Futurism reared its head at a culturally ripe time in history: the Futurists aligned themselves with Mussolini's Fascism, and to some degree both epitomized and catalyzed a culture that was ready for a radical change. World War I soon followed. Futurism attempted to be determinedly anti-Romantic, dispelling the aesthetic theories that had resulted in paintings of moonlit forests and similarly mystical scenes. Futurism also aligned itself with newfangled technologies like racecars and railways. The artists were hooked on concepts of speed, velocity, destruction, audacity, and revolt.
[Boccioni's Dynamism of a Cyclist and other Futurist paintings. Don't be fooled by the apparent visual similarities to Cubism. The movements were rooted in quite different agendas.]
What's particularly fun about the Futurist Manifesto is that despite adamantly reacting to Romanticism, the language used is poetic and melodramatic [note: this is best read aloud while shaking your fists in the air]:
'Let's go!' I said. 'Friends, away! Let's go! Mythology and the Mystic Ideal are defeated at last. We're about to see the Centaur's birth and, soon after, the first flight of Angels!…We must shake the gates of life, test the bolts and hinges. Let's go! Look there, on the earth, the very first dawn! There's nothing to match the splendour of the sun's red sword, slashing for the first time through our millennial gloom!
Ah, yes, our millennial gloom. Sounds a little… Romantic to me. The Futurists' art took smaller steps away from Romanticism than their violence-loving manfiestoes might suggest, but nevertheless, it was a step toward abstract art and toward new technologies.
But the augenblick is really why I wanted to post… After Professor and I chatted about Futurism, he asked me how I was finding the class and what my other academic interests are. He's visiting from Europe and not that familiar with the U of C, so I explained about my program, my thesis, etc. I've pretty much gotten this speech down to seventy-five-words-or-less (not including the big sigh that answers the inevitable question, "so, what will you do after you get your degree?"). When I got to the part of my thesis description that goes something like, "and so I'm trying to work with Walter Benjamin's idea of the aura, but I'm finding it really difficult…," Professor's face lit up.
"Why do you find it so difficult?"
You mean aside from the fact that Benjamin is maddeningly inconsistent in his use of words like "aura"? And the fact that Very Important Pronouns have no antecedents, leaving sentences' meanings up in the air? Aside from that?
Professor confirmed that "aura" is one of Benjamin's most difficult ideas, and that its meaning does change from essay to essay. (You know, if I did that in my thesis, I would SO get called on it). In his essay "Art in the Age of Mechanical Reproducibility," Benjamin defines aura as "A strange tissue of space and time: the unique apparition of a distance, however near it may be." I've been attracted to this idea of space and time as "a strange tissue" (in one of Benjamin's earlier essays, it's "a strange web")–it is a web both delicate and mighty, a web that can trap you in its strings. Benjamin is attempting to describe the indescribable: the mystical element of traditional artwork that makes you stop your own movement and forces you to look at it. According to Professor, it is really something that must be felt, not described. That moment when the aura captures your attention loses meaning in the English translation. "Moment" in German is augenblick. Augen means "eye," and blick means "gaze." So the moment of an artwork capturing your attention has countless more connotations in German. I'm still trying to unravel all of them.
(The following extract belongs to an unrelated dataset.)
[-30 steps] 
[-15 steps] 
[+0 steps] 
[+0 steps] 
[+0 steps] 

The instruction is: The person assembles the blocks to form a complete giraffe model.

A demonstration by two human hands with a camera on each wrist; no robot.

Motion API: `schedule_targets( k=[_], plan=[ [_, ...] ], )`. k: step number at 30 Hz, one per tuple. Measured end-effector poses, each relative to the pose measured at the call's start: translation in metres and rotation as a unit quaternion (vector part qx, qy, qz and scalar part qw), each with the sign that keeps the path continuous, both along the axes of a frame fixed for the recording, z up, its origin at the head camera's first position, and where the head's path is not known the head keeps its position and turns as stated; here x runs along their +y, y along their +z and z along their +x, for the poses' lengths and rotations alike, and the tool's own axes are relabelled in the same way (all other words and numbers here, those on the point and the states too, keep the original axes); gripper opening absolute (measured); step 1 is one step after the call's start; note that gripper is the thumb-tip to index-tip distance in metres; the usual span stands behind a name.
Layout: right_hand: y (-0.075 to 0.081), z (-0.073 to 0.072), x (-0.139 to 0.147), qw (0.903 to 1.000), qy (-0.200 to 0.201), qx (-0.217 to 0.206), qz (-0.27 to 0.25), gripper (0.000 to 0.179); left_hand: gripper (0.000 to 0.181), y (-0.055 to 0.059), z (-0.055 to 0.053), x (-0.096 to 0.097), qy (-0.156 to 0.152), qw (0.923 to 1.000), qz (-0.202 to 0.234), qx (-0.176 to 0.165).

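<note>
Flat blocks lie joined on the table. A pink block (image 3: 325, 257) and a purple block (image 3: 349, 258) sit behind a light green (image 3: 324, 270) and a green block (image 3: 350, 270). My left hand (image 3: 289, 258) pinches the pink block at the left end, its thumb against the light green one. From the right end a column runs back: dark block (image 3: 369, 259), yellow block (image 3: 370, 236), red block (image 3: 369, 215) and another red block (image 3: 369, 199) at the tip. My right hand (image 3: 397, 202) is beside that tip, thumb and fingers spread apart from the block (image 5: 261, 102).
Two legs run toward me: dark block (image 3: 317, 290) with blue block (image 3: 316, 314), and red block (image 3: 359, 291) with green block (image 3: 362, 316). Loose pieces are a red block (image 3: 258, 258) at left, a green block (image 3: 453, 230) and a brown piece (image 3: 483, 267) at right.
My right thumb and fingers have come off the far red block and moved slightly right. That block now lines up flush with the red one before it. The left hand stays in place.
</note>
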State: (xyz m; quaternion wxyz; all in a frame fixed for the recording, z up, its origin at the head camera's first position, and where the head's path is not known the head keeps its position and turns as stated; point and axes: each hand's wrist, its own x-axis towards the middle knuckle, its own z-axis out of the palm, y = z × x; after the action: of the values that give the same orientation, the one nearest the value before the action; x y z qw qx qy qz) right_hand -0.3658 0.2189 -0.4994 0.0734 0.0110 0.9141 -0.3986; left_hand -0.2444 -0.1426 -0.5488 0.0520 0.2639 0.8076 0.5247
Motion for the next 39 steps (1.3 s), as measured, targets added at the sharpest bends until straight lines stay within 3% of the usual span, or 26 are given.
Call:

But what of this "unique apparation of a distance"? Professor gave me an excellent example: suppose you have an old book that you knew once belonged to somebody you deeply respected and admired. You would, of course, treat that old book with great care and caution. It would remind you of that person you admired, and you would, perhaps, think of that person everytime you flipped through the pages. It is the aura of the book that brings that which is distant–the person you deeply respected and admired–into the present moment.
Another example? A girl looking at a Michelangelo drawing, knowing that what was before her held the pencil lines of a master. Knowing that the same person who created the Crucifixion scene in front of her had also created the Sistene Chapel, David, the Rome Pieta… and that Michelangelo's hands had touched this drawing four hundred years before. This drawing that was now in front of her, and was now part of her story. The aura of the drawing brought all of that into the present augenblick.
* * *
current book: the essay "Forms of Time and of the Chronotope in the Novel: Notes Toward a Historical Poetics" by M.M. Bakhtin. It's kind of more interesting than it sounds.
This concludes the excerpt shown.